I had an amazing experience with such a young and thriving generation. We had a lovely batch of 21 budding chefs with three boys aged less than 20! Not to mention the differences we had in the thought processes, which helped me learn much more than just cooking. They were all respectful and we formed a bond, like a surrogate family. The junior and senior batches mingle and help each other. It’s like a family coming together for those months and then staying in touch and knowing what we are all doing after leaving our temporary home.
Q. Being a culinary student at this age is not the same as doing other class room courses. It demands a lot of physical effort in the kitchen. Could you please share your experience in the kitchen?
The kitchen was a delight to learn and work in. Helpful staff, modern kitchen equipment, and the faultlessly flowing kitchen plan made things a little easy for me.
Chef Vinod & Chef Daniel & Chef Francois have the patience of angels. Chef Aziz pushed us to learn & find our potential. Chef Marco was our friend but was very strict in judging our performance. The morning greeting from Chef Mihaly for the “youngest student” used to set the mood for me. Chef Lorraine’s guidance is exemplary. They used to share their life experiences and the road they travelled to get to where they are today, and these stories fill our minds with dreams to fulfill for ourselves.

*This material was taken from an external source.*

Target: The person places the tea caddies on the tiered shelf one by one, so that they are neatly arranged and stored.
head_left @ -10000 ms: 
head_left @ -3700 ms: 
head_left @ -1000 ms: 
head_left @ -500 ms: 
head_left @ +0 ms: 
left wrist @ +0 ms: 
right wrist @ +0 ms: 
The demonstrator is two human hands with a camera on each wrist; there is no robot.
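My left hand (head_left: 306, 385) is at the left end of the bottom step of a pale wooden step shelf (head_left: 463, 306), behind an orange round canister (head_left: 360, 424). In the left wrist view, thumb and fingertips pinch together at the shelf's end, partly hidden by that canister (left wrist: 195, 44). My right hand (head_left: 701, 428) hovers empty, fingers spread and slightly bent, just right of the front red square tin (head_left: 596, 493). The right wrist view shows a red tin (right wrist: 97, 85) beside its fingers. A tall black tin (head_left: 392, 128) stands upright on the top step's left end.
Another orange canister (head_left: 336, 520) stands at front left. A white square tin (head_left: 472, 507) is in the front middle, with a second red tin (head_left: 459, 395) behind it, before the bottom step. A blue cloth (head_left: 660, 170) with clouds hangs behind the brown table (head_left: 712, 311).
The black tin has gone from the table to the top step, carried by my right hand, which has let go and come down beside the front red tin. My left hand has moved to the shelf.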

Q. What advice or guidance would you like to give for other non-conventional students out there?
When I decided to study further, I did not think about my age as a constraint. The only thing in my mind was to pursue my dream and for me, this was only a part of a much bigger plan. For the senior aspiring students like me, all I have to say is take the very thought of being old from your mind, which is stopping you from planning your future. I would say keep doing and experiencing new things rather than thinking you are too old for anything new.
Q. What are your future goals/plans?
There is still a lot to learn and the next step is to work in a real kitchen. I am hoping to do that in London and I am working on that. I am a step closer to fulfilling my dream…. A place of my own, a café that is an extension of my living room where I entertain in my own style but one that has been chiselled by ICCA.